“Intelligence, and its associated abilities, can be understood as subserving the maximisation of reward by an agent acting in its environment.”Paper by Silver et al.,
The objective of reinforcement learning, a sub-domain of AI, is to provide the underlying infrastructure for intelligence that arises as a result of seeking goals through rewards. These rewards are mathematical expressions in their most rudimentary form and nudge the algorithms towards the target. Rewards are sufficient to express a wide variety of goals but are they enough for creating artificial general intelligence(AGI)?
To address this, researchers Richard Sutton and David Silver, along with their peers from DeepMind, have recently published a paper titled, “Reward is enough”, where the authors propose a hypothesis on why maximising a reward function is enough for intelligence to emerge. Sutton and Silver are giants of reinforcement learning. And, their recent paper that repackages intelligence into a concept called “reward maximisation”, had garnered the curiosity of both the sceptics and futurists alike.
About Sutton’s & Silver’s Paper
Maximisation of reward for AGI might sound as teaching evolution for dummies, but the authors argue that intelligence and additional abilities can surface through this strategy. For example, DeepMind’s AlphaZero, which has pipped experts in the game of Go, faced issues when the abilities were innately integrated into a unified whole. The authors stated that maximising wins proved to be enough, in a simple environment such as Go, to drive behaviour exhibiting various specialised abilities. “We argue that maximising rewards in richer environments – more comparable in complexity to the natural world faced by animals and humans – could yield further, and perhaps ultimately all abilities associated with intelligence.”

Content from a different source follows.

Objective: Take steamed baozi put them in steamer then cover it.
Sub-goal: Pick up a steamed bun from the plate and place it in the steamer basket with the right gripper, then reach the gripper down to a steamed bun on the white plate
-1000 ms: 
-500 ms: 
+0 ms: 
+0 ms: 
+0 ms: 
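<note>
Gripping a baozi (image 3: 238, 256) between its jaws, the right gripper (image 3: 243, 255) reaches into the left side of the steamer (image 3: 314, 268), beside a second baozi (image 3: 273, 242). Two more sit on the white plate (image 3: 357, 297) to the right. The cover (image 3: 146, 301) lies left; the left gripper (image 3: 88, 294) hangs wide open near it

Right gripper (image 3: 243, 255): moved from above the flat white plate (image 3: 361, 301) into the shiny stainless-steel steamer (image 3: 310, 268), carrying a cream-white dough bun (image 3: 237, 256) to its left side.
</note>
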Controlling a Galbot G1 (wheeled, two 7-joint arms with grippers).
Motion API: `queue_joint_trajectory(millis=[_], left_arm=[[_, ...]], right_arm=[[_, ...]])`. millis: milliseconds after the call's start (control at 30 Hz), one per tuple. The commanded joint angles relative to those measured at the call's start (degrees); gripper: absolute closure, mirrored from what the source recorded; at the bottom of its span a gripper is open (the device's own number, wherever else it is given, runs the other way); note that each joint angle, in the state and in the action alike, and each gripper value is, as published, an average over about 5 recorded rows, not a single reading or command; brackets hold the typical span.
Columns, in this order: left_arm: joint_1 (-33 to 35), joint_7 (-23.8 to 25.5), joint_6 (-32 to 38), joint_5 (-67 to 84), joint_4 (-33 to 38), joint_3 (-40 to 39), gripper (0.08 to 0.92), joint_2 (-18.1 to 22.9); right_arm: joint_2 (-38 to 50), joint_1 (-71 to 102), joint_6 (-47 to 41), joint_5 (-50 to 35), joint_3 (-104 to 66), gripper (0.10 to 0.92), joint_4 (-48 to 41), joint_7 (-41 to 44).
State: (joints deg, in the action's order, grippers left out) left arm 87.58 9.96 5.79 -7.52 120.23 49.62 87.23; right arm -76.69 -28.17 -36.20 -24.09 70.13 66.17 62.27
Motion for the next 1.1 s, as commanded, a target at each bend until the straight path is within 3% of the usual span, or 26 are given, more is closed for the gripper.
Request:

The hypothesis looks at success or survival through the lens of reward maximisation. According to the authors, success, as measured by maximising reward, demands a variety of abilities associated with intelligence. “In such environments, any behaviour that maximises reward must necessarily exhibit those abilities. In this sense, the generic objective of reward maximisation contains within it many or possibly even all the goals of intelligence.”
In the reward-is-enough hypothesis, the researchers at DeepMind postulated that intelligence, and its associated abilities, can be understood as subserving the maximisation of reward by an agent acting in its environment. For example, a squirrel acts so as to maximise its consumption of food (top, reward depicted by acorn symbol), or a kitchen robot acts to maximise cleanliness (bottom, reward depicted by bubble symbol) as shown above. To achieve these goals, complex behaviours are required that exhibit a wide variety of abilities associated with intelligence (depicted on the right as a projection from an agent’s stream of experience onto a set of abilities expressed within that experience).
Similarly, suppose artificial agents are capable of maximising a variety of reward signals in future environments. In that case, the authors believe that this can result in new forms of intelligence with abilities as distinct as laser-based navigation, communication by email, or robotic manipulation.
Throughout the paper, the authors stressed that most of these abilities, be it in a squirrel or a kitchen robot, serve a singular goal of maximising the agent’s reward within its environment. According to the authors, pursuing one goal may generate complex behaviour that exhibits multiple abilities associated with intelligence. Indeed, such reward-maximising behaviour may often be consistent with specific behaviours derived from the pursuit of separate goals associated with each ability. The squirrel-brain must be equipped with the abilities to identify good food(nuts in this case) and use it as a threshold to perform locomotion, caching of the nuts and even have a checkpoint to locate the inventory for future use. This is intelligence in a nutshell! The behaviour of the squirrel may be understood as maximising a cumulative reward towards the minimisation of hunger. “Reward is enough to drive behaviour that exhibits abilities studied in natural and artificial intelligence, including knowledge, learning, perception, social intelligence, language, generalisation, and imitation,” explained the authors.
“This hypothesis may startle because the sheer diversity of abilities associated with intelligence seems to be at odds with any generic objective,” warned the authors. And, it did startle quite a few. Samim Winiger, an AI researcher in Berlin, told CNBC that DeepMind’s “reward is enough” view is a “somewhat fringe philosophical position, misleadingly presented as hard science.” According to Winiger, the path to general AI has countless challenges and finds statements such as “all you need is reward” to be “grandiose” and “totalitarian”.
The criticism is understandable given the reputation of the authors and the redundancy of the premise they are exploring. Moreover, the theory of intelligence eludes many experts of the field. Rewards need not trigger few abilities. They can be embedded in the organism thanks to millions of years of the evolutionary lottery. One argument in favour of reward maximisation is that it is the best shot we have got at AGI. One can explain the success of agents in perception, generalisation and even imitation through the lens of reward maximisation. Now the question is, how deep does the tree of rewards run? Can the reward that rationalises an act also reward the agent for learning the ability to perform that act? Will the machines have enough processing power to consider all these branches of rewards in real-time without getting baked?